Exercise aim
Starting with the first line of the data that follows, transcribe every line verbatim until the line containing "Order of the" has been transcribed.

═══ Data shown ═══

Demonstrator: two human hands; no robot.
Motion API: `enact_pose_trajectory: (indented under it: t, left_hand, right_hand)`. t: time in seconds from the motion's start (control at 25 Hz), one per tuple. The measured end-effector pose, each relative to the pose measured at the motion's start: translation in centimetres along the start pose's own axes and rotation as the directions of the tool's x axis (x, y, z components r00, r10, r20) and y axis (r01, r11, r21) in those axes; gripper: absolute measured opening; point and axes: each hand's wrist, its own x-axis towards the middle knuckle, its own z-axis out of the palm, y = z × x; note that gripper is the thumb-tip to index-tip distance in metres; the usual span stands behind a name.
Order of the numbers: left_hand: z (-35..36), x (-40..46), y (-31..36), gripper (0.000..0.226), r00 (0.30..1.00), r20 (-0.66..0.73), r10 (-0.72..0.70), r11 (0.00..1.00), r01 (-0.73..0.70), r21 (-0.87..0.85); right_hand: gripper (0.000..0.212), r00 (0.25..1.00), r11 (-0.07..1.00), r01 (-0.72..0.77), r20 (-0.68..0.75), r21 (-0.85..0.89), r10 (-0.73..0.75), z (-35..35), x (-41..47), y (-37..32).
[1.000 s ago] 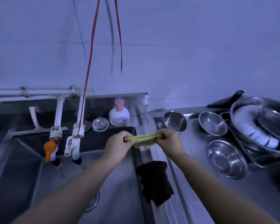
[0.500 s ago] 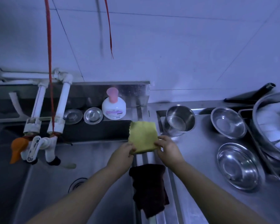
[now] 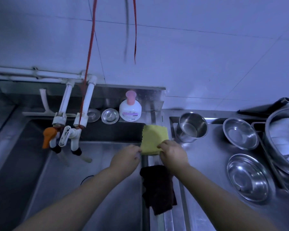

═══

Expected answer
Demonstrator: two human hands; no robot.
Motion API: `enact_pose_trajectory: (indented under it: t, left_hand, right_hand)`. t: time in seconds from the motion's start (control at 25 Hz), one per tuple. The measured end-effector pose, each relative to the pose measured at the motion's start: translation in centimetres along the start pose's own axes and rotation as the directions of the tool's x axis (x, y, z components r00, r10, r20) and y axis (r01, r11, r21) in those axes; gripper: absolute measured opening; point and axes: each hand's wrist, its own x-axis towards the middle knuckle, its own z-axis out of the palm, y = z × x; note that gripper is the thumb-tip to index-tip distance in metres; the usual span stands behind a name.
Order of the numbers: left_hand: z (-35..36), x (-40..46), y (-31..36), gripper (0.000..0.226), r00 (0.30..1.00), r20 (-0.66..0.73), r10 (-0.72..0.70), r11 (0.00..1.00), r01 (-0.73..0.70), r21 (-0.87..0.85); right_hand: gripper (0.000..0.212), r00 (0.25..1.00), r11 (-0.07..1.00), r01 (-0.72..0.77), r20 (-0.68..0.75), r21 (-0.85..0.89), r10 (-0.73..0.75), z (-35..35), x (-41..47), y (-37..32).

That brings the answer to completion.